Op grond van artikel 8, tweede lid, van de WBR komt een verkrijging krachtens een rechtshandeling die onder opschortende voorwaarde is verricht tot stand op het tijdstip waarop de voorwaarde wordt vervuld. Er is echter in de situatie van het voorbeeld geen sprake van een rechtshandeling onder opschortende voorwaarde.
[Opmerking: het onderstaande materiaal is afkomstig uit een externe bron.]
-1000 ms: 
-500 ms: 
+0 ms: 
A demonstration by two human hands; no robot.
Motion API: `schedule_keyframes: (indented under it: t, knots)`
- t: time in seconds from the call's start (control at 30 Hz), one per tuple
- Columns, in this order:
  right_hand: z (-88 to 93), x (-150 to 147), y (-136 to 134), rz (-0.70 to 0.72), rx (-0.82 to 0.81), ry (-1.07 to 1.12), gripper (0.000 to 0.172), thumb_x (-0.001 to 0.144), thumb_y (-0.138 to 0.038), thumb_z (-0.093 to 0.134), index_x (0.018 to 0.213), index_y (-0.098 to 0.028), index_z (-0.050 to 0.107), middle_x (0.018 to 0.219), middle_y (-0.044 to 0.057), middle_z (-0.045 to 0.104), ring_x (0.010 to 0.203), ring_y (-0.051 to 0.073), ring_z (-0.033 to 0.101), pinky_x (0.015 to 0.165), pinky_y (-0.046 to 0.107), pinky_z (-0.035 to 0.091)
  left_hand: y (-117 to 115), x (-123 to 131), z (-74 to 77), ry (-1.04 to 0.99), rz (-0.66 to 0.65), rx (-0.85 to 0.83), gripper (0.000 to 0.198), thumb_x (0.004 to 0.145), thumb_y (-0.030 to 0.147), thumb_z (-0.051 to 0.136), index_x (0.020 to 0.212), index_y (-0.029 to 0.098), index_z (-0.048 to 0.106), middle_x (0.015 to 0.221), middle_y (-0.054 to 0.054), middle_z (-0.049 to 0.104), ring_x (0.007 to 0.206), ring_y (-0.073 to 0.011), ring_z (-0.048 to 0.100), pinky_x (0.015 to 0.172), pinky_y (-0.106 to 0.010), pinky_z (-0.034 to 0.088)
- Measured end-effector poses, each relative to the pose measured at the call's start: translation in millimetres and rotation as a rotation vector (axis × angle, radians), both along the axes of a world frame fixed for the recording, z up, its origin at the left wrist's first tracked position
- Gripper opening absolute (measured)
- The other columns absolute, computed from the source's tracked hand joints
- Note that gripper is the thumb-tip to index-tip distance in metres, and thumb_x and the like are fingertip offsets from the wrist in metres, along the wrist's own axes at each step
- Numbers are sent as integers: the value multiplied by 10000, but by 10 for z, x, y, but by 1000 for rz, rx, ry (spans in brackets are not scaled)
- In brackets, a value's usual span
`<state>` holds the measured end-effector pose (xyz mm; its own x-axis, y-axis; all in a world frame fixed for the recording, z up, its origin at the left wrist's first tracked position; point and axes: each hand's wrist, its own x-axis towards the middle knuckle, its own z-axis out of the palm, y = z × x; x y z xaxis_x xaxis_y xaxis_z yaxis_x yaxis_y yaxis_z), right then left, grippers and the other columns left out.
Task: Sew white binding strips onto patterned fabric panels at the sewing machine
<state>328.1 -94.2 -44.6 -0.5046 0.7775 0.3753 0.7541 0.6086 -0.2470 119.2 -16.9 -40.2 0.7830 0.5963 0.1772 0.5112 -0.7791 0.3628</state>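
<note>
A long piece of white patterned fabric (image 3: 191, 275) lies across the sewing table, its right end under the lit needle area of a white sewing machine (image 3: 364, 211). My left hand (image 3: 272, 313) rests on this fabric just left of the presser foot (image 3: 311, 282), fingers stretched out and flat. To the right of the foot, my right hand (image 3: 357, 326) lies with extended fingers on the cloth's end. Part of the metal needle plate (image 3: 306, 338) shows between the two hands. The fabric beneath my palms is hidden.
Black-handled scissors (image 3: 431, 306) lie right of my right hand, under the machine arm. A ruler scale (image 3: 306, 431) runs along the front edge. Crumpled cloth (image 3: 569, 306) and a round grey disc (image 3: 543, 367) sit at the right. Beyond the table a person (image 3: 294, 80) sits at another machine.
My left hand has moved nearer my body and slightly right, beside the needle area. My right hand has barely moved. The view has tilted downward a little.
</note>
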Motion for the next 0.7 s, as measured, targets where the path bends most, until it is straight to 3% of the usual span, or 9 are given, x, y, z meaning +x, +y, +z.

In het voorbeeld is op het moment van opmaken van de akte BC, de akte bestemd en geschikt om in te schrijven in de openbare registers. Vervolgens wordt de akte AB opgemaakt. Ook akte AB is op het moment van opmaken zowel bestemd als geschikt om in te schrijven in de openbare registers. Voor de toepassing van artikel 8 van de WBR betekent dit dat de akte BC de eerste verkrijging vormt en de akte AB de tweede verkrijging. Voor de vaststelling van de maatstaf van heffing en voor de toepassing van artikel 13 van de WBR wordt hierbij aangesloten.
Voetnoten
Dit kan zich onder meer voordoen bij een zogenoemd ‘Baarns beslag’ procedure overeenkomstig de aanbeveling van het bestuur van de Koninklijke Notariële Beroepsorganisatie (KNB) van 1 oktober 2007 in samenhang met problematiek bij kwijting van de betrokken koopsommen.